WhatsApp Fraud
Discover how we dropped frauds by 90% with a simple solution.
Company
Marktplaats
Context
With over 8 million unique visitors monthly and 4 new ads being posted every second, Marktplaats facilitates the resale of everything from furniture to cars. In 2021, I was responsible for our Trust and Safety team; and we faced a huge problem when 60% of all phishing frauds in the Netherlands could be traced back to us. So, we needed to act on it.
What I did
— Problem exploration
— User interviews
— Ideation
— Prototypes
— Implementation support
The problem
In 2021 we were seeing a huge amount of reported Whatsapp Fraud cases. This is when a fraudster tries to get a user off our platform to another - such as whatsapp - and proceed to defraud them. In most cases, via a fake payment link. It's particularly damaging because we can’t protect users once off our platform, we can’t identify who the fraudsters are, and the customer losses are high.
60% of all NL payment fraud
Local authorities in NL could link 60% of all payment frauds back to Marktplaats.
>500K in customer damages
The damage to customers was estimated around 500-800K euros monthly, by the local authorities.
User post an AD exposing their phone number
Receive a message via WhatsApp to confirm their bank details using a (fake) link
Their bank account is emptied by the fraudsters
Solution exploration
We explored different solutions, but for the reasons below, we couldn't implement those at that time.

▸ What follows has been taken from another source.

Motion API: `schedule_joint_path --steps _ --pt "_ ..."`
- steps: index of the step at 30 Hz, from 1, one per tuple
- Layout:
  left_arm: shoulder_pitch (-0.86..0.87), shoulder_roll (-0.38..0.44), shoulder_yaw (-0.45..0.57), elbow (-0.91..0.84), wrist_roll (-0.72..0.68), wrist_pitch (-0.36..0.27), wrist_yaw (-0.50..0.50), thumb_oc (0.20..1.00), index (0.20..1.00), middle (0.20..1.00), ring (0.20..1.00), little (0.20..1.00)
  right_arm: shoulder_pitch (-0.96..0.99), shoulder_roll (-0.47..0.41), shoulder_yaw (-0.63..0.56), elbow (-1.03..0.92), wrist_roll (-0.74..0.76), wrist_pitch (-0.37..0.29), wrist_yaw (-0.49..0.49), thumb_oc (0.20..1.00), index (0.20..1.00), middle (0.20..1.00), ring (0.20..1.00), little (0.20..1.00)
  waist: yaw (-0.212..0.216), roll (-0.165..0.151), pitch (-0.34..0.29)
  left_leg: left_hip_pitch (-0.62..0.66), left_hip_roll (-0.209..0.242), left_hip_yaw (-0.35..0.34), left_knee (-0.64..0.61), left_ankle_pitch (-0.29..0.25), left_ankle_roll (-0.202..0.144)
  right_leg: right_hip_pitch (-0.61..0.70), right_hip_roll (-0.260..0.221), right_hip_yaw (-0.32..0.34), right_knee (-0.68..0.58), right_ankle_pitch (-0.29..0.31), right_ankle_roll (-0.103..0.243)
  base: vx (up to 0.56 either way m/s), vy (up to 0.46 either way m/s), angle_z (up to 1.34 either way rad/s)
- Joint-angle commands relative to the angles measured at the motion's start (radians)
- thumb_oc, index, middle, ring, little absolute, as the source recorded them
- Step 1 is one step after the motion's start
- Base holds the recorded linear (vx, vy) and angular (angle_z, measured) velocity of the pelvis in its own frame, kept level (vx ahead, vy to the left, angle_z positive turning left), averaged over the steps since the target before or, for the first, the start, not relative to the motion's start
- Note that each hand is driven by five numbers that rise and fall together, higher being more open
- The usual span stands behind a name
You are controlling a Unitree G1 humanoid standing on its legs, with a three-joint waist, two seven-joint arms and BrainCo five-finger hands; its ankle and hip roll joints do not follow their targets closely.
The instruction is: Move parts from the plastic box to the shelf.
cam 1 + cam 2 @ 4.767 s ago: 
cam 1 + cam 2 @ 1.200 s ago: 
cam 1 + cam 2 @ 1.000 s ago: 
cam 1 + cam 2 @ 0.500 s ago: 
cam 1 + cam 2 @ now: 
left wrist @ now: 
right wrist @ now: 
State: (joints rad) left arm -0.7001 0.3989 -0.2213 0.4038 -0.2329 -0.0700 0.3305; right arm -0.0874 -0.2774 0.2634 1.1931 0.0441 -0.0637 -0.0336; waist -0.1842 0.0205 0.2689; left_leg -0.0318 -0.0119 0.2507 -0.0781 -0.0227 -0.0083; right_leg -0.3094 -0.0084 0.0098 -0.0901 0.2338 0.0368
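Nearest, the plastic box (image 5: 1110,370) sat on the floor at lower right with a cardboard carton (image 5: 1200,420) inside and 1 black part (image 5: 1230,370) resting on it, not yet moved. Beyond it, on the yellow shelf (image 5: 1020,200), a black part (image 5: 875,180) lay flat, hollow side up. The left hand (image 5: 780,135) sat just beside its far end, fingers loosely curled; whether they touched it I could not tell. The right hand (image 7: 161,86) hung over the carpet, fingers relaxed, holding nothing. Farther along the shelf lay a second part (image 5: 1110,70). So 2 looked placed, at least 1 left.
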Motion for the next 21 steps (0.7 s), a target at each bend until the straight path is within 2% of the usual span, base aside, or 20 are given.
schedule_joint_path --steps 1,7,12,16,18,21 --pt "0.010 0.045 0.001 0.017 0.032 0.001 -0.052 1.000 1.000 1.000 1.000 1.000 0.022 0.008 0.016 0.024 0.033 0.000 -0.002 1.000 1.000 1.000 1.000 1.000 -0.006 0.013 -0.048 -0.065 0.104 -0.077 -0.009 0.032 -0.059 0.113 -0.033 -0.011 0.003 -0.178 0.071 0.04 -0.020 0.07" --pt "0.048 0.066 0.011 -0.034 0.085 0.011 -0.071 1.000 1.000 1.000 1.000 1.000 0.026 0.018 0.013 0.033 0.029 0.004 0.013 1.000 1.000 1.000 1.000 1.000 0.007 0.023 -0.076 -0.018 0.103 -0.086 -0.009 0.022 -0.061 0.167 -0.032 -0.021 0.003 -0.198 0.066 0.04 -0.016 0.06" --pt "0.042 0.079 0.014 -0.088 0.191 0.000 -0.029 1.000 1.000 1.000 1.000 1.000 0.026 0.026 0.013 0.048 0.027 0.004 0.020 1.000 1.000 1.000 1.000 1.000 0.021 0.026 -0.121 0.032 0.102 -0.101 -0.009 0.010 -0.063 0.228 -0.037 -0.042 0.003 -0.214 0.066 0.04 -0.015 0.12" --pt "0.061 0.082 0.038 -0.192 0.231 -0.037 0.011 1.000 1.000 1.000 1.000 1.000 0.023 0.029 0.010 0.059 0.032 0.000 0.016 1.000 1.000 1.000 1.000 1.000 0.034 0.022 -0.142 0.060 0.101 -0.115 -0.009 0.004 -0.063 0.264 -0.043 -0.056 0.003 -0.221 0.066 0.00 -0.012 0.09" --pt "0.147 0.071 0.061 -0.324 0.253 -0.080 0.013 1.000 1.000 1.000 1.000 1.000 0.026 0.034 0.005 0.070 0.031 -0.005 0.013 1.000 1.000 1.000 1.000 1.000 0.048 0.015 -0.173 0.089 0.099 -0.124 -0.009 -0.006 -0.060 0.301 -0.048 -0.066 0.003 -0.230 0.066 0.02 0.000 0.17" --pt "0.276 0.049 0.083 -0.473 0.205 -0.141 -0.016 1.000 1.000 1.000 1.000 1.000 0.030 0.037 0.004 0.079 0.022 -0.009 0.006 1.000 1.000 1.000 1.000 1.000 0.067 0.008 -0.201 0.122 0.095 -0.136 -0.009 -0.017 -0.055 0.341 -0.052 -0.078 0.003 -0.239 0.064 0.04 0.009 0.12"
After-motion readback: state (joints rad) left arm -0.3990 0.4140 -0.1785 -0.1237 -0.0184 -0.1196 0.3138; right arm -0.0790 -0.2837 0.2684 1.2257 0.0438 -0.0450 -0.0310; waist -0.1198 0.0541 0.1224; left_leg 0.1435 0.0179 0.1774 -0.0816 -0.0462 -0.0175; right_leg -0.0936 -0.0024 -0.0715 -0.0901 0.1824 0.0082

Offering phone masking solution
Needed a 3rd party solution at the time, and was harder to implement.
Additional verification methods
Asking for ID, biometrics or other methods needed a 3rd party integration and could hurt the number of new users.
Improving the chat
It would be good in a long term, but would take too much energy and time (that we didn't have) to start working.
Removing phone numbers
Sounds obvious, but we had a metric called vibrancy, that was about people connecting with each other. And revealing phone numbers counted as part of it. So, nope.

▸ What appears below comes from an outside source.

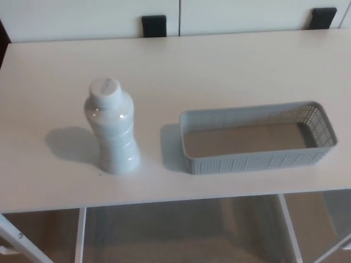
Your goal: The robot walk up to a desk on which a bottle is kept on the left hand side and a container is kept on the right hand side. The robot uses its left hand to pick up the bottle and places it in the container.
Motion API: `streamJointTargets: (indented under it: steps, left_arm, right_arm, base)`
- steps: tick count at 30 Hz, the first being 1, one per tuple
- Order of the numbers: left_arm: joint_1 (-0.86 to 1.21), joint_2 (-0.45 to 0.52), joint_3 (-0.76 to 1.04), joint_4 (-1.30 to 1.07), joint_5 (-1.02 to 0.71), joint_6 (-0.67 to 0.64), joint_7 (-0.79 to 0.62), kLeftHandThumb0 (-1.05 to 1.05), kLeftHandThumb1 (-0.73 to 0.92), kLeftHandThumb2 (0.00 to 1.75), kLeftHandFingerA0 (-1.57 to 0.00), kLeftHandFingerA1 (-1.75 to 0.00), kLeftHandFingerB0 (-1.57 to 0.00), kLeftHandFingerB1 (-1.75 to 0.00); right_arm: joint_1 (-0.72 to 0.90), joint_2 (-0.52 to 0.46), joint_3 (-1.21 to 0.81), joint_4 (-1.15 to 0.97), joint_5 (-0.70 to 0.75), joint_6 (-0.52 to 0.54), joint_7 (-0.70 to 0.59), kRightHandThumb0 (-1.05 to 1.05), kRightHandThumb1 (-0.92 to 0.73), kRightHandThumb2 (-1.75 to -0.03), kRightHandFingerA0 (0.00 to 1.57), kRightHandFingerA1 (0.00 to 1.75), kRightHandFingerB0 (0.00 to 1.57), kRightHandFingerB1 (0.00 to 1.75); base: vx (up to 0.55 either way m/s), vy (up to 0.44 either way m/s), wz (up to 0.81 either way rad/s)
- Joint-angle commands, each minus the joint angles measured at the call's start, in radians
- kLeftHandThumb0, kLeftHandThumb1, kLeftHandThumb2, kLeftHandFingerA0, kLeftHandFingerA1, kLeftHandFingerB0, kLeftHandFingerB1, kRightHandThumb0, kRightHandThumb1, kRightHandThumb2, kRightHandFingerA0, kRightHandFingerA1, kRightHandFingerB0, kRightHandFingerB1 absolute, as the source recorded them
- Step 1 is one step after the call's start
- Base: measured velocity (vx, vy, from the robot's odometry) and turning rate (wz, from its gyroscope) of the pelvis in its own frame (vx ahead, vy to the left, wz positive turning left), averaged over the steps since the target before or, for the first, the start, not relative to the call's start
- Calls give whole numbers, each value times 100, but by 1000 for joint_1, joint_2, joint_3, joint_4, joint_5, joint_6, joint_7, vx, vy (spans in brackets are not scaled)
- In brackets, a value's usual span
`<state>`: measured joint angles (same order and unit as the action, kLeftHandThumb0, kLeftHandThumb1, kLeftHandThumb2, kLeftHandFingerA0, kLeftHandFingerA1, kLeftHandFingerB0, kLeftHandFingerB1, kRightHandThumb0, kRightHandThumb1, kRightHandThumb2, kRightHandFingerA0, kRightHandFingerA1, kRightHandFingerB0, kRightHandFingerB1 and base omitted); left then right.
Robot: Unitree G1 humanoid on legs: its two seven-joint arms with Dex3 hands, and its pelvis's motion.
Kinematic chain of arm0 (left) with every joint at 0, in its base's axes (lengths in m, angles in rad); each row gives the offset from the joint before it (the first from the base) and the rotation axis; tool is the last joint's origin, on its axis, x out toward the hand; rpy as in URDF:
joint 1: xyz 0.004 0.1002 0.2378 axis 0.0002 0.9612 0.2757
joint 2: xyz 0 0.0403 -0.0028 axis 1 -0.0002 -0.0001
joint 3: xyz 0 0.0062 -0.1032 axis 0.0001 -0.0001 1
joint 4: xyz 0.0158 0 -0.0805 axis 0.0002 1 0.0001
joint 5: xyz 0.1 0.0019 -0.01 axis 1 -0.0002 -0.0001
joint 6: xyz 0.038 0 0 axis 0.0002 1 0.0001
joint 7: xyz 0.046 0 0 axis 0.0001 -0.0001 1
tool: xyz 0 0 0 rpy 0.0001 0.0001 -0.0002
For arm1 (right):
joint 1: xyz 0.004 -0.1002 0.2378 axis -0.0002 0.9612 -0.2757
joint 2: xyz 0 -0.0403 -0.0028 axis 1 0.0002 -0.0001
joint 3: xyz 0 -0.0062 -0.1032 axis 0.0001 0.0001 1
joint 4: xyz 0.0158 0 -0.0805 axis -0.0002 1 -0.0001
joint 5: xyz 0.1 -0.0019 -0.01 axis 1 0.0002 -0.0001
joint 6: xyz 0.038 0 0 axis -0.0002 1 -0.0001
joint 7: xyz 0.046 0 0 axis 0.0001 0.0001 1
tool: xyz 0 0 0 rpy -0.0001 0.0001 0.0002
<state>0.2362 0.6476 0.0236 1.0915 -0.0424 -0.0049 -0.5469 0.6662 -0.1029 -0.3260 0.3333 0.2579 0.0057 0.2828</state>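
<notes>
Bottle and basket on a pale desk, neither robot hand in sight

Nearest, the desk [230,66] front edge, with its white legs and the floor showing below. On the desk the white bottle [111,127] stands upright at the left, cap on, its shadow falling to its left. Just beside it to the right lies the long grey mesh basket [258,162], holding nothing. Farther back, two dark blocks [154,25] sit at the desk's far edge against a white wall; no hand shows, so their state cannot be told
</notes>
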Motion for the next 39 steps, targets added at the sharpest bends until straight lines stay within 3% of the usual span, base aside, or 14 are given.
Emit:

We knew we couldn't stop WhatsApp fraud, but we could reduce it with education. One of the many ways of educating someone, is by introducing some desirable difficulties, when by taking extra steps, we give our users more control, time and opportunities to think about their actions and possible consequences.
We introduced this intentional friction on our listing page, where a seller sets their goods properties and trading preferences. Before, we presented a field with a telephone number that people would fill by default, even that it wasn't mandatory (as we discovered talking with users).
And now, when you reach this part, you have a switch to enable the telephone field. And for the first time you do it, you must see two different modals explaining the risks of sharing your telephone and trading outside.
Validating
Talking about fraud was a new area for us, so before any development was done we interviewed 6 users from different backgrounds and tested concept perceptions with more than 240 users. We made some tweaks based on their feedback and finally rolled out our A/B tests in production.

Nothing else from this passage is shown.